Novillo avait contribué à l’essentiel des belles occasions pendant longtemps, avec Daniel Lovitz et Saphir Taïder du côté gauche. Mais, trop souvent, les joueurs peinaient à se rejoindre. L’absence d’Ignacio Piatti se fait sentir, évidemment direz-vous, et c’était d’ailleurs la première victoire de l’Impact à son quatrième match sans lui (une victoire, une défaite, deux nulles). Garde s’est même permis de dire qu’il s’attendait à plus de son unique buteur.

Mais les fleurs n’ont pas tardé.

« Il y a des matchs dans la saison où il faut savoir gagner, surtout contre des adversaires difficiles à manœuvrer. »

— Rémi Garde

Bush et les jeunes

Deux autres aspects ressortent de cette victoire. D’abord, Evan Bush, magistral, qui offrait un troisième jeu blanc de suite à l’Impact depuis l’indescriptible massacre de 7-1 à Kansas City.

« On a trois jeux blancs, et vous ramenez la défaite de sept buts, a dit Bush comme entrée en matière aux journalistes. Ceci dit, même sept buts accordés en quatre matchs est mauvais. On a bien fait en défense. Je ne crois pas que cette défaite à Kansas City a servi de catalyseur, mais c’était une anomalie sur le radar. Ce n’était pas qui on était. Mais on n’a pas été inquiétés par ce résultat, et les trois autres matchs l’ont prouvé. »
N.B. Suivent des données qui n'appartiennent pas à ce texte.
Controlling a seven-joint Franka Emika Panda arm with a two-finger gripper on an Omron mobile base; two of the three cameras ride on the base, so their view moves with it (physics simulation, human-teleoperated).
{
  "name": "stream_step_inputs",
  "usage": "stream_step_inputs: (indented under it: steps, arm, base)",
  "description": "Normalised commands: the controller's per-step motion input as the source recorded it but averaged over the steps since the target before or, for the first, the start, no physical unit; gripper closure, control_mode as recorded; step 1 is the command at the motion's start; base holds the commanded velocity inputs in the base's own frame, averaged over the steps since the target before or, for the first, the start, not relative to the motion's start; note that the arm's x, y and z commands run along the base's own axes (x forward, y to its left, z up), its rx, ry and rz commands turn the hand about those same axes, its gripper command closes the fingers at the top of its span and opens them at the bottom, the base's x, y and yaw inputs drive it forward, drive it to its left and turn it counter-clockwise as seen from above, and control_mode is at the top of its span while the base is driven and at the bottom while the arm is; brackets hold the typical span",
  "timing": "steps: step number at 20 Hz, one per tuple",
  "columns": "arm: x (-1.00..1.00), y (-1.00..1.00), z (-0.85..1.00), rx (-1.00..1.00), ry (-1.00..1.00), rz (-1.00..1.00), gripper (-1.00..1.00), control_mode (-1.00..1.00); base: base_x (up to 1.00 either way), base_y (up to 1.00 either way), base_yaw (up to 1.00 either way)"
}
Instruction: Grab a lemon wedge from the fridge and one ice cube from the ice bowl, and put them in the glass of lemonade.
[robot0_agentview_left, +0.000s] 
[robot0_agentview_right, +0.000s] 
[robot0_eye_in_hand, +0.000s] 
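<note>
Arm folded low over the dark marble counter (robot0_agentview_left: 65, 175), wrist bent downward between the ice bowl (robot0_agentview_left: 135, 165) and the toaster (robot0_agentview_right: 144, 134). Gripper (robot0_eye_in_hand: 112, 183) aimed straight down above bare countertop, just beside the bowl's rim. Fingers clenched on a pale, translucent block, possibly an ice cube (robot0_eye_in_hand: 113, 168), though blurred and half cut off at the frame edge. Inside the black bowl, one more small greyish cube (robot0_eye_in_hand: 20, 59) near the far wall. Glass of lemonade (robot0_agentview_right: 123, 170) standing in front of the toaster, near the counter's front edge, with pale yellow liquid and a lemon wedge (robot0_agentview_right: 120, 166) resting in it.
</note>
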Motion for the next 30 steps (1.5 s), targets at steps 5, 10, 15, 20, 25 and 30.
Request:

Bush s’est signalé d’un plongeon parfait sur une frappe enroulée de Robinho. Il a aussi stoppé Robinho de l’épaule et le dangereux Federico Higuain, dans les deux cas lors de menaces dans la surface.

« Ces arrêts valent des buts, a jugé Novillo. C’est lui qui nous maintient dans le match après des erreurs personnelles qui nous ont amenés à concéder ces actions-là. Evan a fait ce qu’on connaît de lui. »

Des points au cahier aussi pour deux jeunes Québécois sortis de l’académie de l’Impact, Mathieu Choinière et Clément Bayiha. Par leurs montées en fin de match, ils ont su insuffler une énergie nouvelle à une équipe qui commençait à s’essouffler à garder son avance.

« Je suis super content et fier », a dit Piette, qui était il n’y a pas si longtemps l’un des rares Québécois de l’Impact. « Mathieu et Clément ont eu un impact dans le match. Ce sont des gars à l’aise avec la balle, très technique. C’est comme s’ils avaient joué tout le match. On avait besoin de jambes fraîches, et ils ont bien fait. »

Kevin Gilmore disait avant le match qu’il espérait que les partisans réunis au stade Saputo hier après-midi retiendraient « l’atmosphère unique » de l’endroit. La saison locale n’est vieille que d’un match, mais c’est plutôt réussi jusqu’à présent.

La question des bancs

L’Impact de Montréal a pris un peu tout le monde par surprise vendredi en annonçant, dans sa vague de nouveautés, un changement de configuration du stade Saputo. Concrètement, le stade passe de 20 811 sièges à 19 619. Une chute de 5,7 % du nombre de sièges, ce qui n’est généralement pas le meilleur message. Ces sièges ont été retirés pour créer des démarcations entre les sections avec des rampes. On a aussi créé deux grandes entrées côté sud. Enfin, certains des sièges les plus bas sont maintenant condamnés, la vue y étant mauvaise. Le nouveau président de l’Impact, Kevin Gilmore, a bien voulu revenir sur l’aspect commercial de cette décision. « On a enlevé des rangées pour créer une séparation entre certaines sections. On le voit dans tous les stades. Ça paraît gros, 1000, mais, si on faisait salle comble chaque match, j’aurais demandé “Pourquoi on a fait ça ?”. On ne le faisait pas. Ça augmente la chance d’avoir une salle comble. Une fois qu’on fait salle comble, ça crée un engouement pour les matchs, ça crée une demande plus intense. » Gilmore a par ailleurs confirmé que l’Impact avait vendu 1000 abonnements de saison de plus que l’an dernier, ce qui rapprochait l’équipe des 10 000.